> ACTION ITEM: Set down each line of the data below exactly.

> DATA PROVIDED:
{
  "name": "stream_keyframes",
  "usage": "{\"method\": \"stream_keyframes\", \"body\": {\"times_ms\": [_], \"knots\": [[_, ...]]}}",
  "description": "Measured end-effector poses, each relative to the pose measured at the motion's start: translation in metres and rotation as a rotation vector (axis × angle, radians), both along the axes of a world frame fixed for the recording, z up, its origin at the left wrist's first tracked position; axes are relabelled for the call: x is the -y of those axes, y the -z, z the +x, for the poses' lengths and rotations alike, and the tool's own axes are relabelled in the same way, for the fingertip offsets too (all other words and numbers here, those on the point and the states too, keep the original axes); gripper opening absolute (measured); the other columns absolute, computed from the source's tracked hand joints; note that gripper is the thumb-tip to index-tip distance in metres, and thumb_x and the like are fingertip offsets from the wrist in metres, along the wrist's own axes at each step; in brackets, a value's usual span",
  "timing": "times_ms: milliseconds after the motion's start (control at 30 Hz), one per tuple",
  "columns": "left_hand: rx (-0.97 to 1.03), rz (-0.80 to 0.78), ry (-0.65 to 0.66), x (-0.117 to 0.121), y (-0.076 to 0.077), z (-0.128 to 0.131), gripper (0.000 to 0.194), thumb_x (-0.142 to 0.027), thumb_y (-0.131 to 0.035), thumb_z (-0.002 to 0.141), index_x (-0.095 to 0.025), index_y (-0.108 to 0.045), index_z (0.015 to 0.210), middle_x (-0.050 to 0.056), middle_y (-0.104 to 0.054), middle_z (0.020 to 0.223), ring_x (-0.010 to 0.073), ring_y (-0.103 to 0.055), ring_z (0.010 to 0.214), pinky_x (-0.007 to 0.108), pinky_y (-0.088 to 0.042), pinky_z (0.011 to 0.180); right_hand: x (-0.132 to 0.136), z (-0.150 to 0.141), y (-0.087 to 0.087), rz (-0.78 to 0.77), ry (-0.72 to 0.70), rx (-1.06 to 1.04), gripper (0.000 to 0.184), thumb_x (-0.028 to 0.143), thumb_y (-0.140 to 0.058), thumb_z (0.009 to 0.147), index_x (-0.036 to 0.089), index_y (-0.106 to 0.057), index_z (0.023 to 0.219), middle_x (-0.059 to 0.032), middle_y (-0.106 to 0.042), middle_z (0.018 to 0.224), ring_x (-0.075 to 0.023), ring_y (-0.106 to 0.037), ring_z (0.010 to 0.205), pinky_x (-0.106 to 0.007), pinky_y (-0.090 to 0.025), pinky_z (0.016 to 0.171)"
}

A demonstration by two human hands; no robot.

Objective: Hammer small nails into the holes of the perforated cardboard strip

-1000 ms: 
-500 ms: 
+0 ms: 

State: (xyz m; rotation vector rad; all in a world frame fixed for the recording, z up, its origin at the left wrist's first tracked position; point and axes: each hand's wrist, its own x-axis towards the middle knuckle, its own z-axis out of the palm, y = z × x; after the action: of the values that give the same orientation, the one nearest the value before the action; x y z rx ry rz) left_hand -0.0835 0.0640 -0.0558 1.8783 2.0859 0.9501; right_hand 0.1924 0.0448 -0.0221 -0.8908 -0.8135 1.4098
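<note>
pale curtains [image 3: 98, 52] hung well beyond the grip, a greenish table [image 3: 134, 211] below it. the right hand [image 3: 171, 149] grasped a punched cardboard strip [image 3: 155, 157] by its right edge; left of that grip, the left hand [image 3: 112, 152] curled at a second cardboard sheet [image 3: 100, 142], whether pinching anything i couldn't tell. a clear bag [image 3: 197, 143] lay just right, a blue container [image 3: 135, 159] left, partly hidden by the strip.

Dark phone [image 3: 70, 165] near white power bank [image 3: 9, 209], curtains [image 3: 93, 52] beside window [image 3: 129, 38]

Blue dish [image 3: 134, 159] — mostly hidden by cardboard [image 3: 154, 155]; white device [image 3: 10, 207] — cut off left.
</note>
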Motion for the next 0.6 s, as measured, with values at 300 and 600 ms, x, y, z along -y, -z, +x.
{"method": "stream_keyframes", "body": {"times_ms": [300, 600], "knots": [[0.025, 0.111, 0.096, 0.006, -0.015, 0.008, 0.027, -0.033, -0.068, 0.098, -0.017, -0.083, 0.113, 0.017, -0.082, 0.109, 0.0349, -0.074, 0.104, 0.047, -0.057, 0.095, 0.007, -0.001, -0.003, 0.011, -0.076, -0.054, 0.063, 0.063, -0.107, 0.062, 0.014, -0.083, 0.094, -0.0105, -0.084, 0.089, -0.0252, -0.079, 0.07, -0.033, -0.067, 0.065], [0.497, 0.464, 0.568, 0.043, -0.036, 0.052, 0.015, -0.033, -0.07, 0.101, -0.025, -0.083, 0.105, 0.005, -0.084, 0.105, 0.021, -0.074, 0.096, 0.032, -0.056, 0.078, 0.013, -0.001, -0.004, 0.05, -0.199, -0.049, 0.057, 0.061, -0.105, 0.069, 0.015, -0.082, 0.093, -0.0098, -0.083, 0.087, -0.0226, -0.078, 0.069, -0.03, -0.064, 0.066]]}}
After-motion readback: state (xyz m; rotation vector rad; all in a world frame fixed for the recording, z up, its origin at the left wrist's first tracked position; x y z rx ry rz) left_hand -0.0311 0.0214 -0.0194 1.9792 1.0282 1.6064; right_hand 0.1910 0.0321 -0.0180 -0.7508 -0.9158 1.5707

> ANSWER SECTION:
{
  "name": "stream_keyframes",
  "usage": "{\"method\": \"stream_keyframes\", \"body\": {\"times_ms\": [_], \"knots\": [[_, ...]]}}",
  "description": "Measured end-effector poses, each relative to the pose measured at the motion's start: translation in metres and rotation as a rotation vector (axis × angle, radians), both along the axes of a world frame fixed for the recording, z up, its origin at the left wrist's first tracked position; axes are relabelled for the call: x is the -y of those axes, y the -z, z the +x, for the poses' lengths and rotations alike, and the tool's own axes are relabelled in the same way, for the fingertip offsets too (all other words and numbers here, those on the point and the states too, keep the original axes); gripper opening absolute (measured); the other columns absolute, computed from the source's tracked hand joints; note that gripper is the thumb-tip to index-tip distance in metres, and thumb_x and the like are fingertip offsets from the wrist in metres, along the wrist's own axes at each step; in brackets, a value's usual span",
  "timing": "times_ms: milliseconds after the motion's start (control at 30 Hz), one per tuple",
  "columns": "left_hand: rx (-0.97 to 1.03), rz (-0.80 to 0.78), ry (-0.65 to 0.66), x (-0.117 to 0.121), y (-0.076 to 0.077), z (-0.128 to 0.131), gripper (0.000 to 0.194), thumb_x (-0.142 to 0.027), thumb_y (-0.131 to 0.035), thumb_z (-0.002 to 0.141), index_x (-0.095 to 0.025), index_y (-0.108 to 0.045), index_z (0.015 to 0.210), middle_x (-0.050 to 0.056), middle_y (-0.104 to 0.054), middle_z (0.020 to 0.223), ring_x (-0.010 to 0.073), ring_y (-0.103 to 0.055), ring_z (0.010 to 0.214), pinky_x (-0.007 to 0.108), pinky_y (-0.088 to 0.042), pinky_z (0.011 to 0.180); right_hand: x (-0.132 to 0.136), z (-0.150 to 0.141), y (-0.087 to 0.087), rz (-0.78 to 0.77), ry (-0.72 to 0.70), rx (-1.06 to 1.04), gripper (0.000 to 0.184), thumb_x (-0.028 to 0.143), thumb_y (-0.140 to 0.058), thumb_z (0.009 to 0.147), index_x (-0.036 to 0.089), index_y (-0.106 to 0.057), index_z (0.023 to 0.219), middle_x (-0.059 to 0.032), middle_y (-0.106 to 0.042), middle_z (0.018 to 0.224), ring_x (-0.075 to 0.023), ring_y (-0.106 to 0.037), ring_z (0.010 to 0.205), pinky_x (-0.106 to 0.007), pinky_y (-0.090 to 0.025), pinky_z (0.016 to 0.171)"
}

A demonstration by two human hands; no robot.

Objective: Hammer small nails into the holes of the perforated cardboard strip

-1000 ms: 
-500 ms: 
+0 ms: 

State: (xyz m; rotation vector rad; all in a world frame fixed for the recording, z up, its origin at the left wrist's first tracked position; point and axes: each hand's wrist, its own x-axis towards the middle knuckle, its own z-axis out of the palm, y = z × x; after the action: of the values that give the same orientation, the one nearest the value before the action; x y z rx ry rz) left_hand -0.0835 0.0640 -0.0558 1.8783 2.0859 0.9501; right_hand 0.1924 0.0448 -0.0221 -0.8908 -0.8135 1.4098
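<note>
pale curtains [image 3: 98, 52] hung well beyond the grip, a greenish table [image 3: 134, 211] below it. the right hand [image 3: 171, 149] grasped a punched cardboard strip [image 3: 155, 157] by its right edge; left of that grip, the left hand [image 3: 112, 152] curled at a second cardboard sheet [image 3: 100, 142], whether pinching anything i couldn't tell. a clear bag [image 3: 197, 143] lay just right, a blue container [image 3: 135, 159] left, partly hidden by the strip.

Dark phone [image 3: 70, 165] near white power bank [image 3: 9, 209], curtains [image 3: 93, 52] beside window [image 3: 129, 38]

Blue dish [image 3: 134, 159] — mostly hidden by cardboard [image 3: 154, 155]; white device [image 3: 10, 207] — cut off left.
</note>
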Motion for the next 0.6 s, as measured, with values at 300 and 600 ms, x, y, z along -y, -z, +x.
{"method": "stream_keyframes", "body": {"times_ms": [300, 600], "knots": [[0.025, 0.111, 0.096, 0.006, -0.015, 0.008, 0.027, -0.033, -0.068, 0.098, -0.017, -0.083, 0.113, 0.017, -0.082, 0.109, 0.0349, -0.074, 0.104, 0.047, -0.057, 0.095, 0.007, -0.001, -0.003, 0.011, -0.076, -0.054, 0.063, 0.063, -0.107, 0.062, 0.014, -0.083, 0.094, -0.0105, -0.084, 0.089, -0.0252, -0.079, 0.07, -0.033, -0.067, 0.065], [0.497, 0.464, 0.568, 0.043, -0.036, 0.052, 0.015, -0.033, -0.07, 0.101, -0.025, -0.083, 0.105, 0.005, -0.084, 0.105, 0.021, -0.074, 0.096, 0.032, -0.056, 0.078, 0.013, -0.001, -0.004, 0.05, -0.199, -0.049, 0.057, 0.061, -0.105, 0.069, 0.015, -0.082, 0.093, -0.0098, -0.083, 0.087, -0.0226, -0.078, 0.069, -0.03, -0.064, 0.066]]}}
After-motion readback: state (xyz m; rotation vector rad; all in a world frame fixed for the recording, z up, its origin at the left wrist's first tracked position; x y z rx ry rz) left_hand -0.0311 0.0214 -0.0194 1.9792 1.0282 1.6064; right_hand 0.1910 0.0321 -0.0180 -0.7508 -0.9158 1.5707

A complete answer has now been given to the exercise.